3. What was the most challenging aspect of researching and writing the book?
The most challenging aspect of this book was conceiving of and applying my concept of religious space to the American Civil War. This frame has gone through many iterations and been expounded upon through a number of conference papers. Each time I received comments, I used them to enhance the analytical frame. I am happy with the final result.
4. Your book examines, among other things, the evolution of religious ceremony through the duration of the war. Was there a significant change in the desire for religious ceremonies and figures from the start of the war to the end?
I would say that desire for religious ceremony and access to spiritual leaders does not change over the course of the war. Soldiers were interested throughout the conflict. However, there are points when soldiers demonstrated heightened interest in spiritual matters. For example, these situations occur when soldiers are actively campaigning and being exposed to high casualty rates or in winter camps or hospitals, with ample spare time to devote to religion.

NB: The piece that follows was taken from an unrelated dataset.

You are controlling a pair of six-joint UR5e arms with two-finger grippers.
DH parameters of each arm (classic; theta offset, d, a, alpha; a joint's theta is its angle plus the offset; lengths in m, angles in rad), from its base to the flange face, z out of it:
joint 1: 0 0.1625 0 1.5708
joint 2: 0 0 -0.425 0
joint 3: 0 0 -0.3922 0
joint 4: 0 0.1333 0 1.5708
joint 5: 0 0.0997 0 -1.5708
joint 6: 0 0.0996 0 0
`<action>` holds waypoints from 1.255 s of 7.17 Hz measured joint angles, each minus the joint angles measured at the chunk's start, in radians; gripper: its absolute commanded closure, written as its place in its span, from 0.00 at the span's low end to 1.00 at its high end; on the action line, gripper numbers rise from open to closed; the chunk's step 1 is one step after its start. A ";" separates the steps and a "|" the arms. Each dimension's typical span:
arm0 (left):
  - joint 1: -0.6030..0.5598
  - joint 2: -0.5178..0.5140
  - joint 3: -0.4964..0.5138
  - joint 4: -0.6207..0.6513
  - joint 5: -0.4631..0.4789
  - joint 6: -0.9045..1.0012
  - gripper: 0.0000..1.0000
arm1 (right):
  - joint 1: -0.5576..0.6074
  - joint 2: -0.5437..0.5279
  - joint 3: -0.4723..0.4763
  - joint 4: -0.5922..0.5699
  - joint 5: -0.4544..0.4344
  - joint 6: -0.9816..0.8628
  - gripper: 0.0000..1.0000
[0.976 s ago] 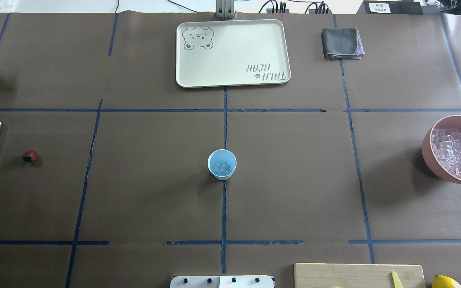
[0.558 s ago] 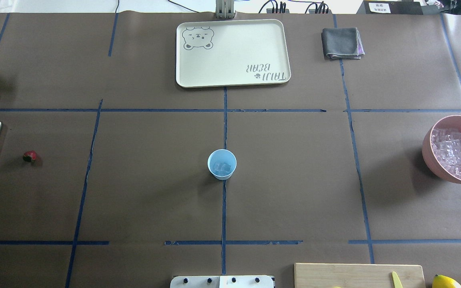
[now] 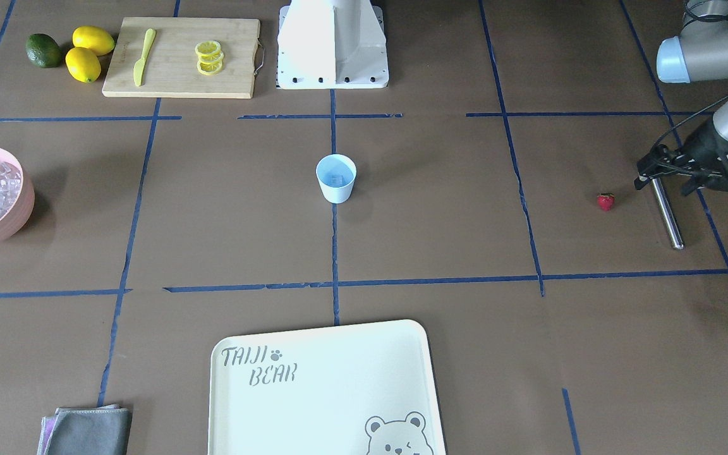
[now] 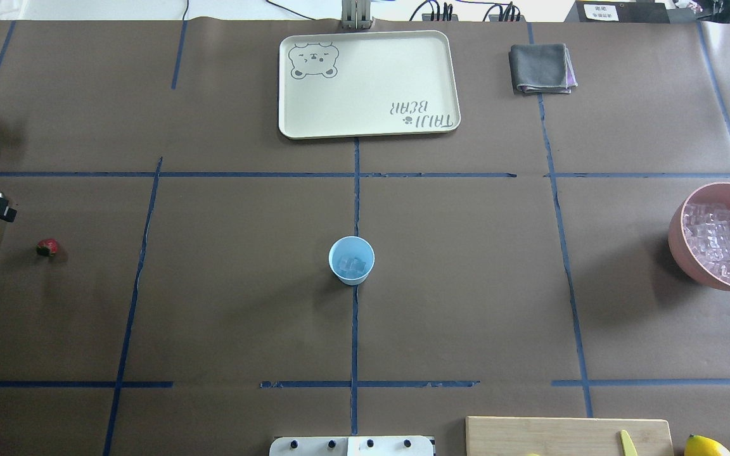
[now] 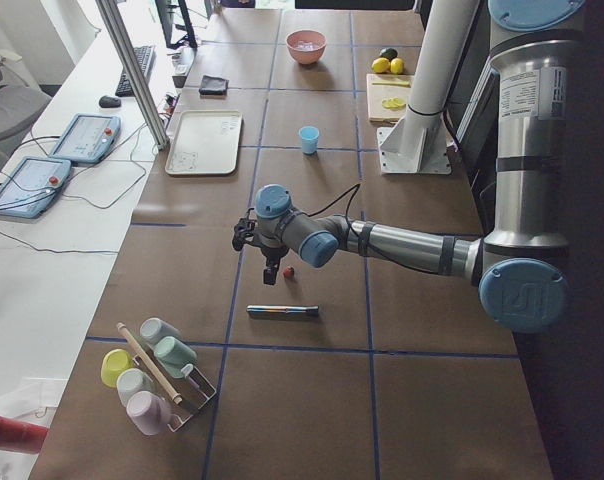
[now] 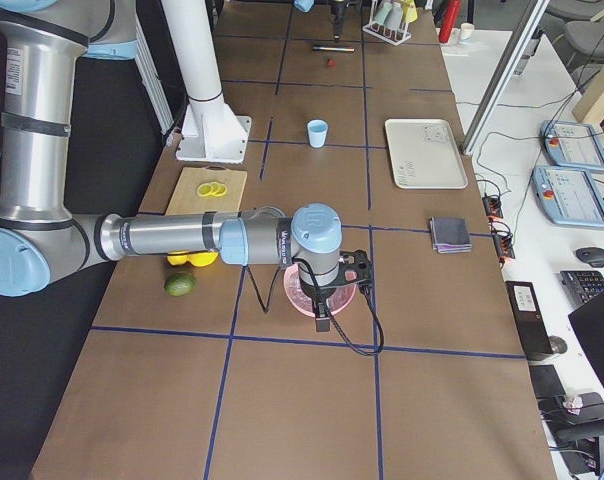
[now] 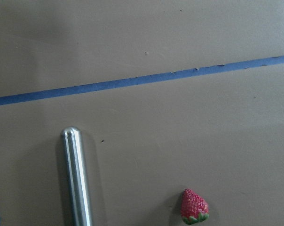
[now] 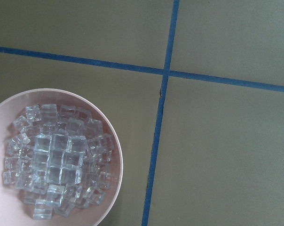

5. Can you discuss the lasting effects chaplains & missionaries returning from the war had on their congregations?
I argue that chaplains and missionaries promoted civil religion, brought many men back to the church, and helped enable independent African American churches to form. However, these post-bellum topics deserve a much more in-depth scholarly treatment. My book is a stepping stone for more analysis and discussion.
6. What is one thing you would like readers to take from your work?
I hope readers see that sectarian divides can be bridged. Civil War era chaplains and missionaries ministered to any men who desired spiritual aid. They were true leaders who tried to unify individuals under a shared belief in Christianity even while the nation was torn apart by the War.
7. If you could have any one person read your book, who would it be and why?
I can’t think of any one person. However, I would like individuals training to join the U.S. military chaplaincy to read my book. It provides insight into how spiritual leaders dealt with the challenges of ministering to troops during warfare. In the end, my book depicts successful chaplains and missionaries as leaders who promoted a strong sense of mission and dedication to their flocks. I believe the best military chaplains today would have these same characteristics.
Benjamin L. Miller is an adjunct instructor of history at Howard Community College in Columbia, Maryland. His work has appeared in the New York Times’ Disunion: The Civil War blog, The World of the Civil War: A Daily Life Encyclopedia, and American Civil War, a part of the Gale Library of Daily Life series.